Verdier aurait pu se contenter d’une chanson « folklorisante » comme l’était le folk également en vogue à cette époque, par des groupes d’importance (Mélusine, La Bamboche, Malicorne, La Chiffonie…), mais ce ne pouvait être son propos. Lui est un enfant de Léo Ferré, libertaire, rebelle, insoumis, qui cherche la poésie du maître, qu’il interprétera souvent. Dont il fera deux albums, dont l’un en occitan. Il est aussi enfant de son époque, de la pop, du rock, d’un son qui va chercher un public plus large : comme Béranger en ces années-là, comme bientôt Lavilliers, il électrisa avec talent sa chanson. Ne gardons pas le souvenir de Joan-Pau Verdier comme un chanteur folk (ce qui du reste ne serait pas déshonorant) comme aimeraient visiblement s’en souvenir les quelques hommages déjà publiés ce jour dans la presse. C’est une voix (et un son) poétique et politique : il est et restera une des figures majeures de ces années-là. Comme la plupart des artistes d’alors, les années quatre-vingt l’amenèrent dans un relatif et regrettable oubli public.
Collaborateur de Radio-bleu depuis près d’un quart de siècle, par une émission en langue d’òc, co-fondateur du groupe Bigaroc et membre du groupe Peiraguda, Joan Pau Verdier est à la hauteur de dix-sept albums dont Tabou le chat et Le Chantepleure, disques auto-réédités en 2010. Son dernier opus est Les Rêves gigognes, paru en 2010. Verdier est décédé, au matin du jour où se fête la Musique, d’un cancer.
J’ai le souvenir d’un garçon talentueux et généreux, militant bien sûr, chantre de la cause occitane ! Je suis très triste à l’idée de sa disparition !

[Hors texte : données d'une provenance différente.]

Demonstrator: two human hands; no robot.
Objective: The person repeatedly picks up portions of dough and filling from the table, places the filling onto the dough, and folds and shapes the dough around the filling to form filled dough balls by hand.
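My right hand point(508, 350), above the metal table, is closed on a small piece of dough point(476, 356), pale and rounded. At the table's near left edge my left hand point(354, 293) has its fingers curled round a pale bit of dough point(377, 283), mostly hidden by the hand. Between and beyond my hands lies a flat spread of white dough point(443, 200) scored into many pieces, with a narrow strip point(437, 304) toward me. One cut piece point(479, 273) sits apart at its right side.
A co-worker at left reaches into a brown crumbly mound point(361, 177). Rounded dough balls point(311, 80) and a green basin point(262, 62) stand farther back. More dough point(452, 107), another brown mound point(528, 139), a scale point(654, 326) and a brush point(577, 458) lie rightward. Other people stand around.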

Que rajouter ? Un grand ignoré de la chanson… Ha, que reviennent des Philippe Meyer et autres Isabelle Dhordain, Claude Villers et Jean-François Kahn qui programmaient ses galettes entre nos oneilles ! (là, j’ai l’impression de virer vieux !)
Merci pour ton « papier » si juste, Michel !
Oui, Michel, excellent article très juste et exhaustif sur la palette multicolore de Verdier !
Tristesse. J’ai l’album « Leo domani ». Merci Michel pour l’article
Oui, un grand merci Michel Kemper pour cet article qui nous ramène si utilement plus de quarante ans en arrière. Joan-Pau Verdier était plus qu’un chanteur folk, un chanteur tout simplement. Et il a en effet plus contribué à la défense de la cause occitane que bien des artistes puristes, lesquels n’ont pas du tout démérité pour autant.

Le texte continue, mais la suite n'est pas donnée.